The Vanguard Group filed an amended Schedule 13G/A reporting passive ownership of Boston Beer Co Inc/The common stock. Vanguard reports beneficial ownership of 1,039,184 shares, representing 12.09% of the outstanding common stock, with shared voting power over 58,507 shares and shared dispositive power over all 1,039,184 shares.
The filing notes that, following an internal realignment effective January 12, 2026, certain Vanguard subsidiaries or business divisions that have or are deemed to have beneficial ownership will report holdings separately, although they continue to pursue the same investment strategies as before. Vanguard certifies the shares are held in the ordinary course of business and not to change or influence control of Boston Beer.
Boston Beer Company executive Laura J. Boynton, the Chief People Officer, reported her initial ownership position in the company’s Class A Common stock. As of the reporting date, she beneficially owns 1,286 shares of Class A Common, held directly.
The filing notes that all 1,286 shares are restricted stock subject to vesting conditions, meaning the shares are tied to employment or performance requirements over time. This Form 3 establishes Boynton’s baseline equity stake as an officer of Boston Beer Company, whose shares trade under the ticker SAM.

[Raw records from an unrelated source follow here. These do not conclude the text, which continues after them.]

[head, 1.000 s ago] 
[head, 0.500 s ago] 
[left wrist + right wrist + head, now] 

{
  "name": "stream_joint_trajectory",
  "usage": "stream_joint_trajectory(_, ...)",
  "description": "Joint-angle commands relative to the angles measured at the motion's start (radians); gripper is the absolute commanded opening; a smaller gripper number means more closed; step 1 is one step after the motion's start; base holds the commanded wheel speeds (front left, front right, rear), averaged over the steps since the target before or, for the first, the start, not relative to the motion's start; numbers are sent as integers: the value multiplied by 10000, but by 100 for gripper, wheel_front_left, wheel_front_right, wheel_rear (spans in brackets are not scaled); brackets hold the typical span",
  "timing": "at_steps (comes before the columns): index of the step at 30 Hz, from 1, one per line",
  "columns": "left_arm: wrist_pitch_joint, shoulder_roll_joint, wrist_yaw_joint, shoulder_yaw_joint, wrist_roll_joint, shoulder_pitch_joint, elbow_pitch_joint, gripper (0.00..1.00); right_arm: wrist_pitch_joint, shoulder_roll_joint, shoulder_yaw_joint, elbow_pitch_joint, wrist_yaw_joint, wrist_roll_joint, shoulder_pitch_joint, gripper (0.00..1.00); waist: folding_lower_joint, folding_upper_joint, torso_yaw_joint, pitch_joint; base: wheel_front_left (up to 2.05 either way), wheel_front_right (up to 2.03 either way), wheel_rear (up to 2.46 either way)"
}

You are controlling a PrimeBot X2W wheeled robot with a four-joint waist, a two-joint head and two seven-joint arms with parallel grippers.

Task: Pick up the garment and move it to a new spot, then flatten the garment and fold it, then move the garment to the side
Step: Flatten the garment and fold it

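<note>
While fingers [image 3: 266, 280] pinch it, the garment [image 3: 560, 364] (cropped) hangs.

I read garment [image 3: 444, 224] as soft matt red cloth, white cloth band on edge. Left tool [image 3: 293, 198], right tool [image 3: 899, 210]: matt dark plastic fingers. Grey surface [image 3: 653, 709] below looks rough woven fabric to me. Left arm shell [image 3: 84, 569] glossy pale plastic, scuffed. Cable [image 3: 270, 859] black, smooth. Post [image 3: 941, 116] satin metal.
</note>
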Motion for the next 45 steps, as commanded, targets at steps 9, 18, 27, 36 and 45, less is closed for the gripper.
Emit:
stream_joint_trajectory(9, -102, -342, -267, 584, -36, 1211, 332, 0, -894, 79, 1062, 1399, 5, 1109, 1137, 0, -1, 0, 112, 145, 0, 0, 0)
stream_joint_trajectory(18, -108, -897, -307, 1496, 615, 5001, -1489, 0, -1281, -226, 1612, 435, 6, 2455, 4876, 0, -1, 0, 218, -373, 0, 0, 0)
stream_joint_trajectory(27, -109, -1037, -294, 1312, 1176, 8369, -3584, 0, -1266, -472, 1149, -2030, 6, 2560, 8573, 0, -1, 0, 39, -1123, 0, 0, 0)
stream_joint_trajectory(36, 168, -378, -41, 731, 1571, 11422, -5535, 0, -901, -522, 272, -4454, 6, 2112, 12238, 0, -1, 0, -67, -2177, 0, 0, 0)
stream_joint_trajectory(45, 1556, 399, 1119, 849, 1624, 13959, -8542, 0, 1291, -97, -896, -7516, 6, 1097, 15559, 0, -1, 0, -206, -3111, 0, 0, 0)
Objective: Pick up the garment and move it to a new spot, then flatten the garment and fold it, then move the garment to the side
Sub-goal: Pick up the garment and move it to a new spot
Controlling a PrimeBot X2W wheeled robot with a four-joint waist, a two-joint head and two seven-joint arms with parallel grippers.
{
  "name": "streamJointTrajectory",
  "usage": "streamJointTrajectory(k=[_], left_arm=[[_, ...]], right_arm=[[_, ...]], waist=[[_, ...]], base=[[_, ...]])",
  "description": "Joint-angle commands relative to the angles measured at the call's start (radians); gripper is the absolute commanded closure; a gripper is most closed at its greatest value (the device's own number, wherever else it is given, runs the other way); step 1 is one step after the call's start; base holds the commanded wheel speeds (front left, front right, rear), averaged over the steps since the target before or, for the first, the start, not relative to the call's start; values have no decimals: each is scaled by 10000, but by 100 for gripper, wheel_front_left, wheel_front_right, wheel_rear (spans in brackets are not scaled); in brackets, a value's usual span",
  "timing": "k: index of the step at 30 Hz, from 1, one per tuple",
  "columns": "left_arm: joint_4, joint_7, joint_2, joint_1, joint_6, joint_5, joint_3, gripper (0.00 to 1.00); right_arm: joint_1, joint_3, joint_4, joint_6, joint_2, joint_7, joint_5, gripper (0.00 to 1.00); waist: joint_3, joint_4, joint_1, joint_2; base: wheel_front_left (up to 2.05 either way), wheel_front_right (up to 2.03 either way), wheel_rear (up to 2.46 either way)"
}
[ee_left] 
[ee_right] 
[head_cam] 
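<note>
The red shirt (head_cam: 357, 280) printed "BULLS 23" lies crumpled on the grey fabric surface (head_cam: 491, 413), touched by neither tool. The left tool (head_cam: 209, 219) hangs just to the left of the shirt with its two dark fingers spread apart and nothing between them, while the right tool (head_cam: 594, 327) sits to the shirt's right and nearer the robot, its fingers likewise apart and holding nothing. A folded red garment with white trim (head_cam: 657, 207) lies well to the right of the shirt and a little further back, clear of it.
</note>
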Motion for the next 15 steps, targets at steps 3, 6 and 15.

Boston Beer Co. (SAM): AQR Capital Management, LLC and AQR Capital Management Holdings, LLC reported beneficial ownership of 647,060 shares of Class A Common Stock, representing 7.34% of the class.
The firms report shared voting and dispositive power over these shares and no sole voting or dispositive power. The event date is 09/30/2025. The certification states the securities were acquired and are held in the ordinary course of business and not for the purpose of changing or influencing control.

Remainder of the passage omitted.